I think that the connection between wisdom and developing a relationship with God is what Jesus is talking about in the Gospel this morning:
"I am the living bread that came down from heaven. Whoever eats of this bread will live forever; and the bread that I will give for the life of the world is my flesh." [John 6:51]

This “bread of life” discourse takes up several weeks of our Gospel readings this summer, and because it’s a complex passage there are many smart, ingenious, sophisticated things to be said about it.  But in the terms we’ve been thinking in this morning, Jesus’s talk about the bread of life says something profound to each of us about where real wisdom—real chokmah, real skill in navigating the rapids of life—can be found. 
Jesus is the bread of life.  That is true both literally and figuratively.  Jesus is the bread of life literally because the Eucharist, the bread and wine of thanksgiving, is the ongoing sustenance we need for the work of relating to each other and the world.  If you want to get to know someone, have a meal with them.  When we gather together to share the bread and wine of communion, we are dining not only with each other but with Jesus and God.  Over the course of a lifetime, we become familiar with each other.  Jesus is the bread of life literally because as we eat this bread we become more sensitive and attuned to what God is up to.  We can read God just as Solomon could when he asked for wisdom.

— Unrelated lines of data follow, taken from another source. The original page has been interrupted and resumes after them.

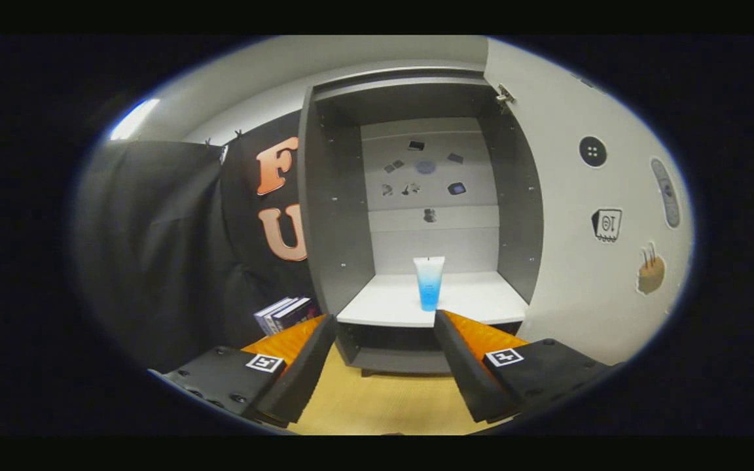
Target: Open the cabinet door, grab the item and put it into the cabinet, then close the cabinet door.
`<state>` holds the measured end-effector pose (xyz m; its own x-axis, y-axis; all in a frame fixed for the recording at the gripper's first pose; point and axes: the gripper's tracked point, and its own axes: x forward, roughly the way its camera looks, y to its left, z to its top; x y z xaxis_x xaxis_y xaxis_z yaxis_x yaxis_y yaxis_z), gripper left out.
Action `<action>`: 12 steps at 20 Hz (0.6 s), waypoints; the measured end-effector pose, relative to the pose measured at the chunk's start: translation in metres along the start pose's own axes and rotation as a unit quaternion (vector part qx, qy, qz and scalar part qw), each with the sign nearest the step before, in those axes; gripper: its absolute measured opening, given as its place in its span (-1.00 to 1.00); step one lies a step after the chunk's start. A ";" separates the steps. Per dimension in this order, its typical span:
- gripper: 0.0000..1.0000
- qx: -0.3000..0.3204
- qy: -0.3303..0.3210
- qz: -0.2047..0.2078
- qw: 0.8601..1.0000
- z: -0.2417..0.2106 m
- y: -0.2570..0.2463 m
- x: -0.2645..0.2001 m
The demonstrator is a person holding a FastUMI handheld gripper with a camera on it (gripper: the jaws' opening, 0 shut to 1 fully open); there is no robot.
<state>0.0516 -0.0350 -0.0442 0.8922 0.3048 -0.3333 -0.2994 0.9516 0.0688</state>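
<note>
My claw [383,324] is spread wide and holds nothing. The tube [429,282] stands upright on the white shelf [482,304] inside the cabinet [331,216], beyond my fingers. The cabinet door [586,261] stands open to the right.

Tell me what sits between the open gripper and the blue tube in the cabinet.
Nothing: gripper view shows bare white shelf between the gripper, fingers apart, and the tube.

No legible txt on tube [429,282] or cabinet door [586,275] stickers.
</note>
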 end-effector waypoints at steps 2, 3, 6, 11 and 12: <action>0.94 -0.005 0.003 0.017 1.000 -0.002 0.004 -0.035; 0.94 -0.010 0.002 0.018 1.000 0.000 0.003 -0.052; 0.95 -0.025 -0.020 0.024 0.999 0.012 0.002 -0.109; 0.89 -0.054 -0.035 -0.032 0.997 0.022 -0.042 -0.203; 0.89 -0.051 -0.040 -0.048 0.997 0.025 -0.053 -0.219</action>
<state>-0.1196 -0.1509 0.0486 0.9410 0.2195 -0.2577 -0.2415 0.9687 -0.0568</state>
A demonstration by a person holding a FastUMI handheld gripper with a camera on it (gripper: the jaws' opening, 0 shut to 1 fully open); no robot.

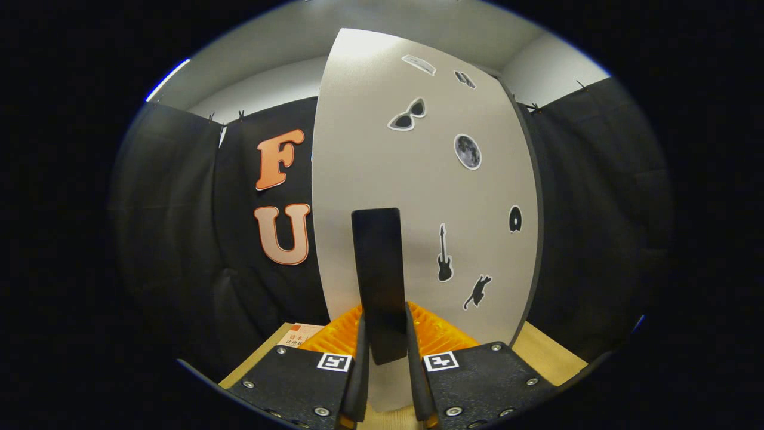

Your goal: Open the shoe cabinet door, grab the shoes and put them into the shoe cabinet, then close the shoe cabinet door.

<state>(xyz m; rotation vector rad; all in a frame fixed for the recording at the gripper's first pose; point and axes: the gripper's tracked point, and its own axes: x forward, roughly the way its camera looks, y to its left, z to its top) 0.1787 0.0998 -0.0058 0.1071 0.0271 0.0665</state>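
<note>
I see my gripper (pixel 387 334) closed tight on the black handle (pixel 378 269) of the shoe cabinet door (pixel 418 197), with 1 finger pressing on each side of it. The handle sticks up from between the fingers, flat against the pale door. To the right of the handle the door carries stickers: sunglasses (pixel 407 114), a moon (pixel 467 151), a guitar (pixel 444 254) and a cat (pixel 477 291). A wooden table (pixel 546 358) lies under the door.

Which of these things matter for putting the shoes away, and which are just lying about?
Part of the job:
- cabinet door, grey and upright
- its dark handle, clamped between the fingers
- gripper, shut on that handle

Just there:
- stickers on the door: sunglasses, moon, guitar, cat
- paper lying on the wooden table
</note>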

And Jesus is the bread of life figuratively.  Think about how he lived.  He gathered people uncritically and generously around his table.  He healed and taught, blessed and forgave.  Living as Jesus lived—simply and courageously, with grace and compassion—this is real living as God intended it.  Living as Jesus lived is finally what human life and human wisdom are all about.  If you want to be wise in the Bible’s sense of that word, you don’t need to read more books or live to be 150.  All you need to do is to come to church, say your prayers, and keep your eyes on Jesus.  He is the bread of life, and the nourishment of this bread is real wisdom.  And as Solomon knew, once you have that you really have everything else, as well.  Amen.